— GIVEN DATA —
+ + +

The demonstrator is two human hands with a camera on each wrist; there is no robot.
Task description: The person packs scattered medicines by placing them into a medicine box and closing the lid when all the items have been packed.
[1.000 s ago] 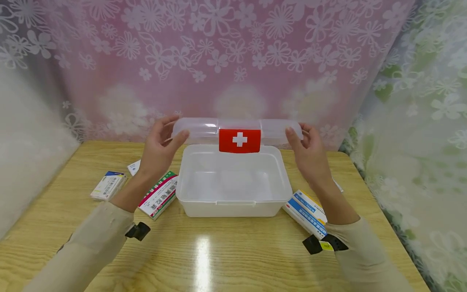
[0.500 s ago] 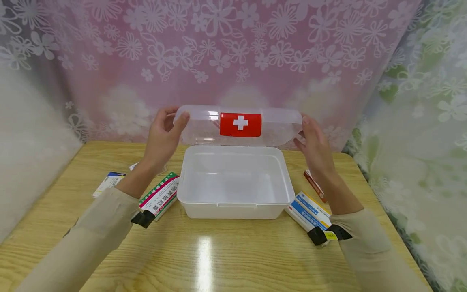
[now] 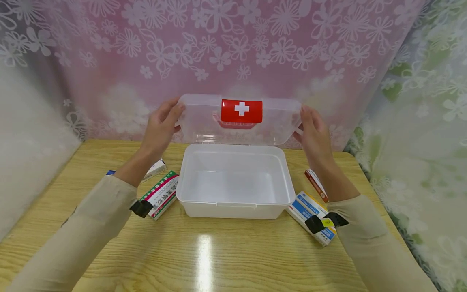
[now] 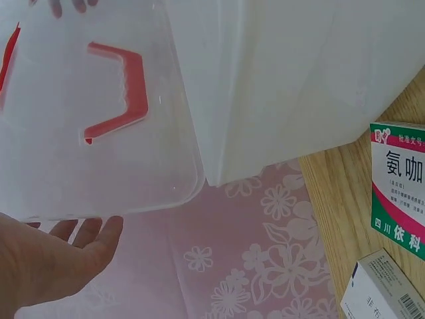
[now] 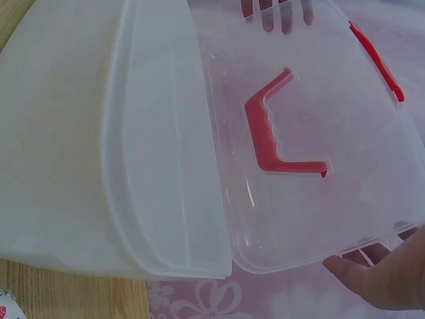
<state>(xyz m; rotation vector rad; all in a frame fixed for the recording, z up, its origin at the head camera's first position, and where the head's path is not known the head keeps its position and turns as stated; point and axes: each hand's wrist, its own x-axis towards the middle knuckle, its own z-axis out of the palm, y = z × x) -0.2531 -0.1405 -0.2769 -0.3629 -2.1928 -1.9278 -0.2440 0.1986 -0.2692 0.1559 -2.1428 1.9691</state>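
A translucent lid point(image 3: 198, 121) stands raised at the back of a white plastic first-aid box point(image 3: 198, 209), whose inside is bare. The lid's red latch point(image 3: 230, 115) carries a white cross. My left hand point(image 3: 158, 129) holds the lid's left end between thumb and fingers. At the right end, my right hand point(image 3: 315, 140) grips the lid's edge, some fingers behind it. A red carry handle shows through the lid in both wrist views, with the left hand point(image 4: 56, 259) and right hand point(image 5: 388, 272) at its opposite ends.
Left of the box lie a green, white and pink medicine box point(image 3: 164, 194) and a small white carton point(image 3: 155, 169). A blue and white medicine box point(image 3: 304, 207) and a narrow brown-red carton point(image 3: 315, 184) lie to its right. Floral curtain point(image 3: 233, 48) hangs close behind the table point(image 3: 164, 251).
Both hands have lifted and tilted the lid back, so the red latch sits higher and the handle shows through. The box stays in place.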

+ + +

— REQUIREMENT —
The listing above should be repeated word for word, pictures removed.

— YOUR SOLUTION —
The demonstrator is two human hands with a camera on each wrist; there is no robot.
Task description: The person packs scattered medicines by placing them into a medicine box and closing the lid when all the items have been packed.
[1.000 s ago] 
[0.500 s ago] 
[now] 
[now] 
[now] 
<state>(xyz m; rotation vector rad; all in a frame fixed for the recording, z up, its origin at the head camera's first position, and where the head's path is not known the head keeps its position and turns as stated; point and axes: each hand's wrist, its own x-axis towards the middle knuckle, its own z-axis out of the palm, y = z × x) -0.2531 -0.1405 -0.2769 -0.3629 -2.1928 -1.9278 -0.2440 0.1986 -0.2692 0.1559 -2.1428 1.9691</state>
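A translucent lid point(image 3: 198, 121) stands raised at the back of a white plastic first-aid box point(image 3: 198, 209), whose inside is bare. The lid's red latch point(image 3: 230, 115) carries a white cross. My left hand point(image 3: 158, 129) holds the lid's left end between thumb and fingers. At the right end, my right hand point(image 3: 315, 140) grips the lid's edge, some fingers behind it. A red carry handle shows through the lid in both wrist views, with the left hand point(image 4: 56, 259) and right hand point(image 5: 388, 272) at its opposite ends.
Left of the box lie a green, white and pink medicine box point(image 3: 164, 194) and a small white carton point(image 3: 155, 169). A blue and white medicine box point(image 3: 304, 207) and a narrow brown-red carton point(image 3: 315, 184) lie to its right. Floral curtain point(image 3: 233, 48) hangs close behind the table point(image 3: 164, 251).
Both hands have lifted and tilted the lid back, so the red latch sits higher and the handle shows through. The box stays in place.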

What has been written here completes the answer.